Once, “We were the colour of shadows when we came down with tinkling leg irons…for the silver coins multiplying on the sold horizon” (Derek Walcott, Omeros, Book Three, Chapter xxviii). Now we are certain that we are all free. After all, we are all still running.

Straining to stitch the future to our past as we recall our ashen ancestors. Some with “tinkling leg irons to join the chains of the sea,” and others, the castaways from the recruitment depots in Calcutta and Madras, crossing the Kalapani craving for the loss of every chain of caste.

From the Bight of Benin to the Bay of Bengal, footprints still stain the white sands of antipodal coasts where the traders stood tall because we were always on our knees. Together we have crossed the pandemic portal into the age of digital value chains and global warming – a future that hinges on the twin transitions of decarbonization and digitalization. From the plantation to the pandemic, we survived multiple crossings and changes.

But the climate is not just changing. It is experiencing disruption. Stefan Rahmstorf warns that there is sufficient ice on Earth to raise sea levels by 65 meters. In the autumn of 2021, UN Secretary-General António Guterres remarked that we are “seemingly light years away from reaching our climate action targets.”

The perfect cannot be the enemy of the good. But where do we begin – when the good not only fails to keep us safe but is also so far away from what we need? Arundhati Roy questions if in crossing the pandemic portal we intend to drag dead ideas, dried rivers, and hazy skies into the future. Alternatively, we can take on Adam’s task of embracing a paradisal perspective and make something of stunning originality.

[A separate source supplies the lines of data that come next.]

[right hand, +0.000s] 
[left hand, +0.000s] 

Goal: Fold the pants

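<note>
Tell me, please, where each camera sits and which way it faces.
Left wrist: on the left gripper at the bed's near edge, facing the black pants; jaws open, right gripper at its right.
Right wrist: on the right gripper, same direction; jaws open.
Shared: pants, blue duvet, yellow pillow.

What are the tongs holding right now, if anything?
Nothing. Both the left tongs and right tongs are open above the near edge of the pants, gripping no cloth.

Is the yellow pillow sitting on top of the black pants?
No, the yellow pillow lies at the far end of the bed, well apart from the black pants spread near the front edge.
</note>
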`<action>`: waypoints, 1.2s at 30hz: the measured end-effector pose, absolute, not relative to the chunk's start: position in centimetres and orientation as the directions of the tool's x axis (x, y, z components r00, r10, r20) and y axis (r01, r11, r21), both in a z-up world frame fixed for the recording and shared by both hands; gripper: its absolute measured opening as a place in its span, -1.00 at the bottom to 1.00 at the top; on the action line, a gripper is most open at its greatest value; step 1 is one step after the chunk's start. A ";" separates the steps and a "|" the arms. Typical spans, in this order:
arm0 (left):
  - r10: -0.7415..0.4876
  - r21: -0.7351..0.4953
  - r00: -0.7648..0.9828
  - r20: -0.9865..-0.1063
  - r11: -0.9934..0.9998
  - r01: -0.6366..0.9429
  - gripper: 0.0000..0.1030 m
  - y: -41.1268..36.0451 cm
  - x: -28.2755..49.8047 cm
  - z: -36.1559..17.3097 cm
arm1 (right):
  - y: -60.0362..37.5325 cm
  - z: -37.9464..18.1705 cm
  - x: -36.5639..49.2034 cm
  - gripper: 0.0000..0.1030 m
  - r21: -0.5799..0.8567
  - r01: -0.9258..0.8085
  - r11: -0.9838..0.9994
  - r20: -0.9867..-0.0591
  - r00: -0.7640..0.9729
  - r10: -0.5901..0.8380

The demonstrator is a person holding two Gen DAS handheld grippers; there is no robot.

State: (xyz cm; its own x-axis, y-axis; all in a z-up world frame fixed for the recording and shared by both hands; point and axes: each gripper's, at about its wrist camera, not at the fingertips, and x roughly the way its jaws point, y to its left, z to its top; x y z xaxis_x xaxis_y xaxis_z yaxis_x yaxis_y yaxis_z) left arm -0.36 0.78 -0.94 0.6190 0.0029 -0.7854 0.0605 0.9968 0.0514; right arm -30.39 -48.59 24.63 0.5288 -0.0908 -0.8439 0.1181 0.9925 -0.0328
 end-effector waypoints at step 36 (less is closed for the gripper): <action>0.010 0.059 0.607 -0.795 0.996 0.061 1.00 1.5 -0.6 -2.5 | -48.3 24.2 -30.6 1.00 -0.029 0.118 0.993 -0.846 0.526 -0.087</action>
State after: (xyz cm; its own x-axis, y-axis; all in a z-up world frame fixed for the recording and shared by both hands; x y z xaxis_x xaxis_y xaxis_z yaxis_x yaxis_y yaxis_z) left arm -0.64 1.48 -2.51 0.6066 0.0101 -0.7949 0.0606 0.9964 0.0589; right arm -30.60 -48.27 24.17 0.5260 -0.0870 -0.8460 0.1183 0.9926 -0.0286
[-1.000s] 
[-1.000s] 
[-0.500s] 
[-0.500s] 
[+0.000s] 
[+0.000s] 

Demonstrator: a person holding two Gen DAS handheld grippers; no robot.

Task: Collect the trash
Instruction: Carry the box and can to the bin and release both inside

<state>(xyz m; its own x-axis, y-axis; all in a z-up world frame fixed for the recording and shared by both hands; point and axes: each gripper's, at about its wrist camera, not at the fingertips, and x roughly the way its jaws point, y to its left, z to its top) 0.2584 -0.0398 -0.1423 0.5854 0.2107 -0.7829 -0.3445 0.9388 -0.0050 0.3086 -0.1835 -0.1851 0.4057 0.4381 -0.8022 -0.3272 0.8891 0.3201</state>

Commenting on the “climate delusion,” Greta Thunberg remarks that we have been greenwashed out of our senses. Greenwashing may occur when companies use environmental fantasies to hide bad behavior or errors. With the meteoritic rise of AI-Assemblage, greenwashing is now chaperoned by audit washing, ethics washing, and participation washing.

The speed factor with which AI-Assemblage is evolving cuts into the time companies and governments may have to learn from small-scale pilots. It is not unhelpful to assume that by the next century, intelligence will escape the constraints of biology.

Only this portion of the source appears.